**INSTRUCTIONS FOR THE TASK:**
What is needed is an exact transcription of every record.

(Data entries)
========

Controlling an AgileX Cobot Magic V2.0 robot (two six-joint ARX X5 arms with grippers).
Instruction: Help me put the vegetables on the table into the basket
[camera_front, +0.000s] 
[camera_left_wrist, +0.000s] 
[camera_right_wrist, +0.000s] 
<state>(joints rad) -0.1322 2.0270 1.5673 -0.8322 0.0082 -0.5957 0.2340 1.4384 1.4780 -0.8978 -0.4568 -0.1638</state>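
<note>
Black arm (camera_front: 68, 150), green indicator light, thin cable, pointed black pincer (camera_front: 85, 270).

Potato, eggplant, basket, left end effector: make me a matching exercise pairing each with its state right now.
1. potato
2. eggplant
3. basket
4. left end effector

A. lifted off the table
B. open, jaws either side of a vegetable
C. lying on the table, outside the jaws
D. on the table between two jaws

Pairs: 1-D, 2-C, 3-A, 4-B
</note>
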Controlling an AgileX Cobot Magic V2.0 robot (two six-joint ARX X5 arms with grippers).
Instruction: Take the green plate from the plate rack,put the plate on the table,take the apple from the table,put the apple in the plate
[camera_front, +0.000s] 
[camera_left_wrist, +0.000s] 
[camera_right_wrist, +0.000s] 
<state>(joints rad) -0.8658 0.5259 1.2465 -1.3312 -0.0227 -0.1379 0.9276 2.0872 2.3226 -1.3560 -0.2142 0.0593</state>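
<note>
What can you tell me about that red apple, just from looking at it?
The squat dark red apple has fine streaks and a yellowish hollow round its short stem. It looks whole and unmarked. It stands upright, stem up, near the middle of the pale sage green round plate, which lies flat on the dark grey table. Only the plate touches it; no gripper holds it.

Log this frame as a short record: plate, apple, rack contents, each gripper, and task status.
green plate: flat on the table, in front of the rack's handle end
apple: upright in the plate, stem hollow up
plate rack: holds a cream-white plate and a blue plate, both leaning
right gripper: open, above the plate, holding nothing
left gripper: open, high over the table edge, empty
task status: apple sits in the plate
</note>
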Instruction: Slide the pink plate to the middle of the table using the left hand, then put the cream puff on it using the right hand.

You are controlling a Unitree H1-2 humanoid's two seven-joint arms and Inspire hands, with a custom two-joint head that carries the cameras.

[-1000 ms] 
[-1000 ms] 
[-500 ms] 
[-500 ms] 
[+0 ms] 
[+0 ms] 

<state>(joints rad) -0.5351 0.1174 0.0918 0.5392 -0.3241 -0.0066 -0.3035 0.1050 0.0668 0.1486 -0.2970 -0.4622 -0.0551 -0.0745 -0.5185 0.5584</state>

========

**TASK SOLUTION:**
Controlling an AgileX Cobot Magic V2.0 robot (two six-joint ARX X5 arms with grippers).
Instruction: Help me put the vegetables on the table into the basket
[camera_front, +0.000s] 
[camera_left_wrist, +0.000s] 
[camera_right_wrist, +0.000s] 
<state>(joints rad) -0.1322 2.0270 1.5673 -0.8322 0.0082 -0.5957 0.2340 1.4384 1.4780 -0.8978 -0.4568 -0.1638</state>
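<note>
Black arm (camera_front: 68, 150), green indicator light, thin cable, pointed black pincer (camera_front: 85, 270).

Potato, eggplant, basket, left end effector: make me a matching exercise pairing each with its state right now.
1. potato
2. eggplant
3. basket
4. left end effector

A. lifted off the table
B. open, jaws either side of a vegetable
C. lying on the table, outside the jaws
D. on the table between two jaws

Pairs: 1-D, 2-C, 3-A, 4-B
</note>
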Controlling an AgileX Cobot Magic V2.0 robot (two six-joint ARX X5 arms with grippers).
Instruction: Take the green plate from the plate rack,put the plate on the table,take the apple from the table,put the apple in the plate
[camera_front, +0.000s] 
[camera_left_wrist, +0.000s] 
[camera_right_wrist, +0.000s] 
<state>(joints rad) -0.8658 0.5259 1.2465 -1.3312 -0.0227 -0.1379 0.9276 2.0872 2.3226 -1.3560 -0.2142 0.0593</state>
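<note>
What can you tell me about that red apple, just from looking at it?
The squat dark red apple has fine streaks and a yellowish hollow round its short stem. It looks whole and unmarked. It stands upright, stem up, near the middle of the pale sage green round plate, which lies flat on the dark grey table. Only the plate touches it; no gripper holds it.

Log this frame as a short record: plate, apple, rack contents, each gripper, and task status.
green plate: flat on the table, in front of the rack's handle end
apple: upright in the plate, stem hollow up
plate rack: holds a cream-white plate and a blue plate, both leaning
right gripper: open, above the plate, holding nothing
left gripper: open, high over the table edge, empty
task status: apple sits in the plate
</note>
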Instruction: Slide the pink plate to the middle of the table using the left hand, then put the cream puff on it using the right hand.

You are controlling a Unitree H1-2 humanoid's two seven-joint arms and Inspire hands, with a custom two-joint head that carries the cameras.

[-1000 ms] 
[-1000 ms] 
[-500 ms] 
[-500 ms] 
[+0 ms] 
[+0 ms] 

<state>(joints rad) -0.5351 0.1174 0.0918 0.5392 -0.3241 -0.0066 -0.3035 0.1050 0.0668 0.1486 -0.2970 -0.4622 -0.0551 -0.0745 -0.5185 0.5584</state>

That concludes the answer.